> WHAT IS EXPECTED
Where a picture appears, leave it out, and print the rest of the records as they are.

> INPUT FOR THIS TASK
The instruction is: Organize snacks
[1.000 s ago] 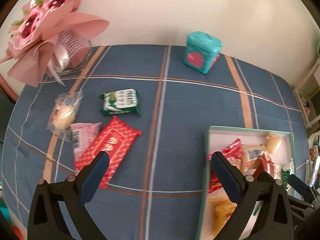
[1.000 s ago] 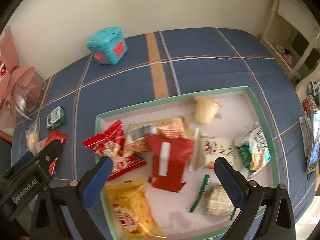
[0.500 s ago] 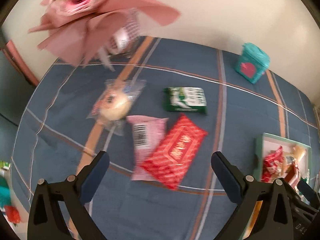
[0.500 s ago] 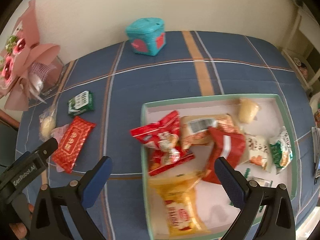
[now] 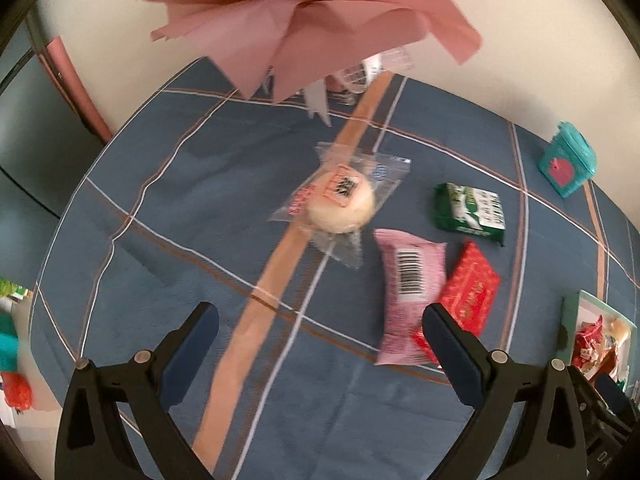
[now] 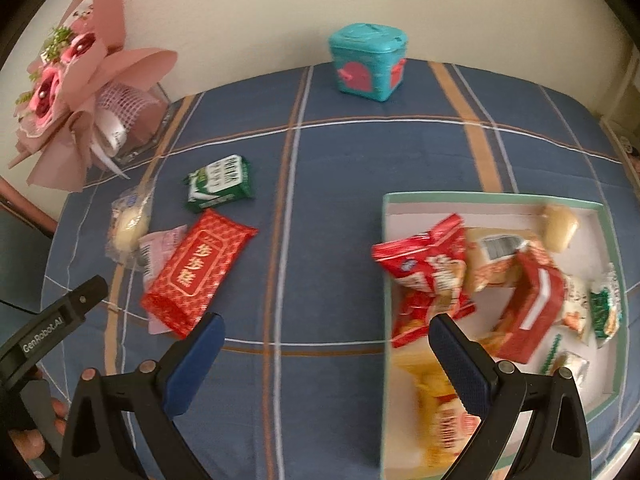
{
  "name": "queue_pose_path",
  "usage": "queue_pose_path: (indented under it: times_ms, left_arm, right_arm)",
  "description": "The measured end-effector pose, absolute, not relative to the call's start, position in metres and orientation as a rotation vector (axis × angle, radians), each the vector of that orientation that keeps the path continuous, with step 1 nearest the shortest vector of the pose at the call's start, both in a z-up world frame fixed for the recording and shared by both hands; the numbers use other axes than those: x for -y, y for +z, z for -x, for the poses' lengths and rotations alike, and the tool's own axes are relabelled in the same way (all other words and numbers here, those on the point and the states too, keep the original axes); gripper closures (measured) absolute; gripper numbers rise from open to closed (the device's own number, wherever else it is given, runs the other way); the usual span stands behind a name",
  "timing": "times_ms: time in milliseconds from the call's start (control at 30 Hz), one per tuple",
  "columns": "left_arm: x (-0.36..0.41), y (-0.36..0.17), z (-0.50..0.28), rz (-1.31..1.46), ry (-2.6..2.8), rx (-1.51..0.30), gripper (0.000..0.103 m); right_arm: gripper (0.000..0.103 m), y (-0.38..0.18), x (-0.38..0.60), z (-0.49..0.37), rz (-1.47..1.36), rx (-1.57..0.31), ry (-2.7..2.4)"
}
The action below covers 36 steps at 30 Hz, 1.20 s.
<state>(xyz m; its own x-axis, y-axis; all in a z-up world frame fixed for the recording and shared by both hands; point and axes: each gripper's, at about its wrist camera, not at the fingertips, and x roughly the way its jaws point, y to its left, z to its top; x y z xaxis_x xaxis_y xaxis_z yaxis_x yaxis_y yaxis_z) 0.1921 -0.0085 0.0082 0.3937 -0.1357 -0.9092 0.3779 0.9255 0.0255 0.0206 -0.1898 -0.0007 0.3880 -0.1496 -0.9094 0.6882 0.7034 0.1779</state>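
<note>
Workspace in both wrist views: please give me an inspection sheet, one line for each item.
Surface: blue plaid tablecloth, flat.
Job's things: four loose snacks at the left: clear-wrapped bun, green packet, pink packet, red packet lying partly over the pink one. Box at the right holds many snacks.
Clutter: teal container at the far edge; pink bouquet at the far left.
Grippers: left claw open, empty, above the cloth near the loose snacks; right claw open, empty, by the box's left wall.
Cables: nothing seen.
Surroundings: pale wall behind.

Glossy plastic wrappers (image 5: 412, 280), woven tablecloth (image 5: 192, 216)
</note>
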Motion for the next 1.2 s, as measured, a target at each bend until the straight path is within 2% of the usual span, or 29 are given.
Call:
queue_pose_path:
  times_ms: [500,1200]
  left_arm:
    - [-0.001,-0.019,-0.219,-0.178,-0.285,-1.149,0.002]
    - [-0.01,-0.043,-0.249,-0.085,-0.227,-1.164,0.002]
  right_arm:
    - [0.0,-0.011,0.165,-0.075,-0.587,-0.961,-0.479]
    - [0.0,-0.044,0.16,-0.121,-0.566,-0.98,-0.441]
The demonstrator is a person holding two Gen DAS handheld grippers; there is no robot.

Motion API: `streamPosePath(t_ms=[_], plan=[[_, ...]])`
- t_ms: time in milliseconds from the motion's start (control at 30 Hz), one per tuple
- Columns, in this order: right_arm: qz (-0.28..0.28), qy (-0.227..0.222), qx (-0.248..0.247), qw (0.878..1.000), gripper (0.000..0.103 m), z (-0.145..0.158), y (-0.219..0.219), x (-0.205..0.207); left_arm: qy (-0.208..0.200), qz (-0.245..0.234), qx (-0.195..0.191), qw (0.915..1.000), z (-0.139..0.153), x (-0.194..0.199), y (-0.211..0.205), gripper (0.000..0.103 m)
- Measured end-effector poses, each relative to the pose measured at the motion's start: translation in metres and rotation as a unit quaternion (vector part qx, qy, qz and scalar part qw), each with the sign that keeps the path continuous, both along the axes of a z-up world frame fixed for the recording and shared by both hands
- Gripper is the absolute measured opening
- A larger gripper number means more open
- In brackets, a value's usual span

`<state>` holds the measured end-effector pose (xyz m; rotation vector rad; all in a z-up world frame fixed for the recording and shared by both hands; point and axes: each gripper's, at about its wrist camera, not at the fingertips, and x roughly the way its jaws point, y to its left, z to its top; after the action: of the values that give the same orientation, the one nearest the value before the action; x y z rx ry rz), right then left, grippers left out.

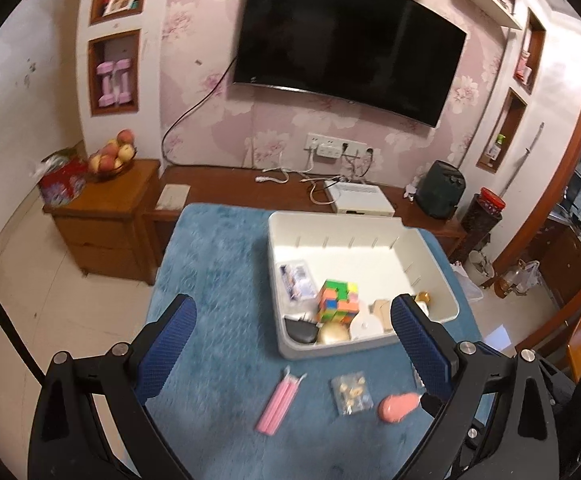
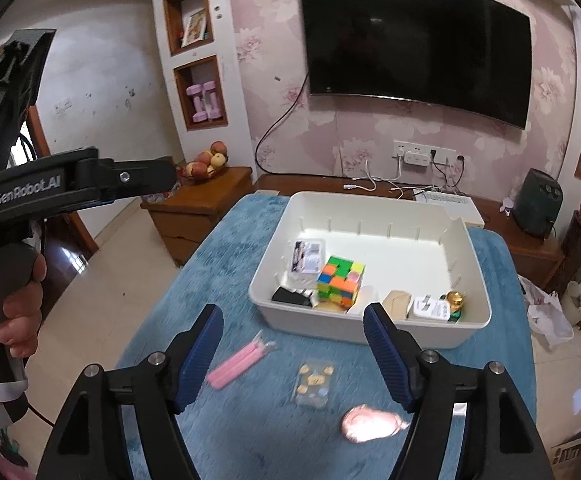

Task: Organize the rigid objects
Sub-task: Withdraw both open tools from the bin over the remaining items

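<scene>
A white bin [image 1: 370, 344] [image 2: 370, 332] sits on a blue fuzzy mat [image 1: 218, 264] [image 2: 226, 248]. Inside lie a colourful puzzle cube [image 1: 337, 301] [image 2: 340, 280], a card box [image 1: 296, 280] [image 2: 308, 258], a black item [image 1: 300, 331], a white charger [image 2: 430, 308] and a gold-capped item [image 2: 455, 300]. On the mat in front lie pink candles [image 1: 278, 402] [image 2: 236, 362], a clear packet of small gold pieces [image 1: 351, 394] [image 2: 313, 384] and a pink oval object [image 1: 396, 406] [image 2: 368, 422]. My left gripper [image 1: 290, 332] and my right gripper [image 2: 292, 344] are open and empty above the mat.
A wooden TV bench [image 1: 250, 188] with cables and a white box [image 1: 360, 198] stands behind the table. A side cabinet [image 1: 106, 216] carries a fruit bowl [image 1: 110, 156]. The left handle and the hand holding it [image 2: 22, 240] fill the left of the right wrist view.
</scene>
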<state>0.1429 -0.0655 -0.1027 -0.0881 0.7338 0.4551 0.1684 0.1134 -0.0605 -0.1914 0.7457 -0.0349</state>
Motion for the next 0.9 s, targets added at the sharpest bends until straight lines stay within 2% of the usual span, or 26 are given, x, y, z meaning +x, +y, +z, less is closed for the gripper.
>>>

> OUTPUT OF THE TASK
The instruction is: Organize snacks
[1.000 s ago] 
[1.000 s ago] 
[0.500 s ago] 
[0.500 s ago] 
[now] 
[now] 
{
  "name": "queue_pose_path",
  "usage": "queue_pose_path: (indented under it: times_ms, left_arm, right_arm)",
  "description": "The measured end-effector pose, absolute, not relative to the call's start, position in metres and orientation as a rotation vector (axis × angle, radians), each the vector of that orientation that keeps the path continuous, with step 1 nearest the shortest vector of the pose at the call's start, both in a z-up world frame fixed for the recording and shared by both hands; the numbers use other axes than those: x for -y, y for +z, z for -x, for the poses' lengths and rotations alike, and the tool's own axes are relabelled in the same way (all other words and numbers here, those on the point and the states too, keep the original axes); gripper closures (measured) absolute; gripper numbers rise from open to closed (the device's own number, wherever else it is given, runs the other way); the usual span stands behind a name",
  "timing": "times_ms: time in milliseconds from the call's start (control at 30 Hz), one per tuple",
  "columns": "left_arm: x (-0.36..0.41), y (-0.36..0.17), z (-0.50..0.28), rz (-1.31..1.46), ry (-2.6..2.8), rx (-1.51..0.30), gripper (0.000..0.103 m); right_arm: gripper (0.000..0.103 m), y (-0.38..0.18), x (-0.38..0.60), z (-0.49..0.37), rz (-1.47..1.36), rx (-1.57..0.31), ry (-2.7..2.4)"
}
The action below covers 36 steps at 30 Hz, 1.20 s.
<state>(xyz m; its own x-axis, y-axis; all in a z-up world frame fixed for the recording and shared by both hands; point and axes: each gripper's, at about its wrist camera, not at the fingertips, and x roughly the way its jaws point, y to its left, z to its top; x y z xaxis_x xaxis_y xaxis_z yaxis_x yaxis_y yaxis_z) 0.1921 -0.0085 0.0082 0.3937 -0.1357 -0.9092 0.3779 0.9255 0.0255 0.0206 -0.1898 -0.0007 0.3880 -0.1496 -0.9094 0.6882 0.7034 0.1779</state>
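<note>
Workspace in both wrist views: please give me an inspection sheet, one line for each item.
Surface: blue plaid tablecloth, flat.
Job's things: four loose snacks at the left: clear-wrapped bun, green packet, pink packet, red packet lying partly over the pink one. Box at the right holds many snacks.
Clutter: teal container at the far edge; pink bouquet at the far left.
Grippers: left claw open, empty, above the cloth near the loose snacks; right claw open, empty, by the box's left wall.
Cables: nothing seen.
Surroundings: pale wall behind.

Glossy plastic wrappers (image 5: 412, 280), woven tablecloth (image 5: 192, 216)
</note>
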Motion for the next 1.2 s, as measured, a target at each bend until the straight path is within 2% of the usual span, or 29 are given.
Call:
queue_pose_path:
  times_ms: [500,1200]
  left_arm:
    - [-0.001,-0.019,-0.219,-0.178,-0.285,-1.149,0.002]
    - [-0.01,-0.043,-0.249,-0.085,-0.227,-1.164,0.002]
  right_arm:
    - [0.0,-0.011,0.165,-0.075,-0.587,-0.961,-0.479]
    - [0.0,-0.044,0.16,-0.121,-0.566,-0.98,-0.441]
The demonstrator is a person holding two Gen DAS handheld grippers; there is no robot.

Motion API: `streamPosePath(t_ms=[_], plan=[[_, ...]])`
- t_ms: time in milliseconds from the motion's start (control at 30 Hz), one per tuple
- Columns, in this order: right_arm: qz (-0.28..0.28), qy (-0.227..0.222), qx (-0.248..0.247), qw (0.878..1.000), gripper (0.000..0.103 m), z (-0.145..0.158), y (-0.219..0.219), x (-0.205..0.207); left_arm: qy (-0.208..0.200), qz (-0.245..0.234), qx (-0.195..0.191), qw (0.915..1.000), z (-0.139..0.153), x (-0.194..0.199), y (-0.211..0.205), gripper (0.000..0.103 m)
- Measured end-effector poses, each relative to the pose measured at the motion's start: translation in metres and rotation as a unit quaternion (vector part qx, qy, qz and scalar part qw), each with the sign that keeps the path continuous, both along the axes of a z-up world frame fixed for the recording and shared by both hands
- Gripper is the absolute measured opening
- A larger gripper number means more open
- In brackets, a value's usual span

`<state>` holds the measured end-effector pose (xyz m; rotation vector rad; all in a z-up world frame fixed for the recording and shared by both hands; point and axes: each gripper's, at about its wrist camera, not at the fingertips, and x roughly the way its jaws point, y to its left, z to its top; after the action: of the values that give the same orientation, the one nearest the value before the action; x y z rx ry rz), right then left, grippers left out.


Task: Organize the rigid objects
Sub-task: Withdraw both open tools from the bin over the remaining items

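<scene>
A white bin [image 1: 370, 344] [image 2: 370, 332] sits on a blue fuzzy mat [image 1: 218, 264] [image 2: 226, 248]. Inside lie a colourful puzzle cube [image 1: 337, 301] [image 2: 340, 280], a card box [image 1: 296, 280] [image 2: 308, 258], a black item [image 1: 300, 331], a white charger [image 2: 430, 308] and a gold-capped item [image 2: 455, 300]. On the mat in front lie pink candles [image 1: 278, 402] [image 2: 236, 362], a clear packet of small gold pieces [image 1: 351, 394] [image 2: 313, 384] and a pink oval object [image 1: 396, 406] [image 2: 368, 422]. My left gripper [image 1: 290, 332] and my right gripper [image 2: 292, 344] are open and empty above the mat.
A wooden TV bench [image 1: 250, 188] with cables and a white box [image 1: 360, 198] stands behind the table. A side cabinet [image 1: 106, 216] carries a fruit bowl [image 1: 110, 156]. The left handle and the hand holding it [image 2: 22, 240] fill the left of the right wrist view.
</scene>
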<state>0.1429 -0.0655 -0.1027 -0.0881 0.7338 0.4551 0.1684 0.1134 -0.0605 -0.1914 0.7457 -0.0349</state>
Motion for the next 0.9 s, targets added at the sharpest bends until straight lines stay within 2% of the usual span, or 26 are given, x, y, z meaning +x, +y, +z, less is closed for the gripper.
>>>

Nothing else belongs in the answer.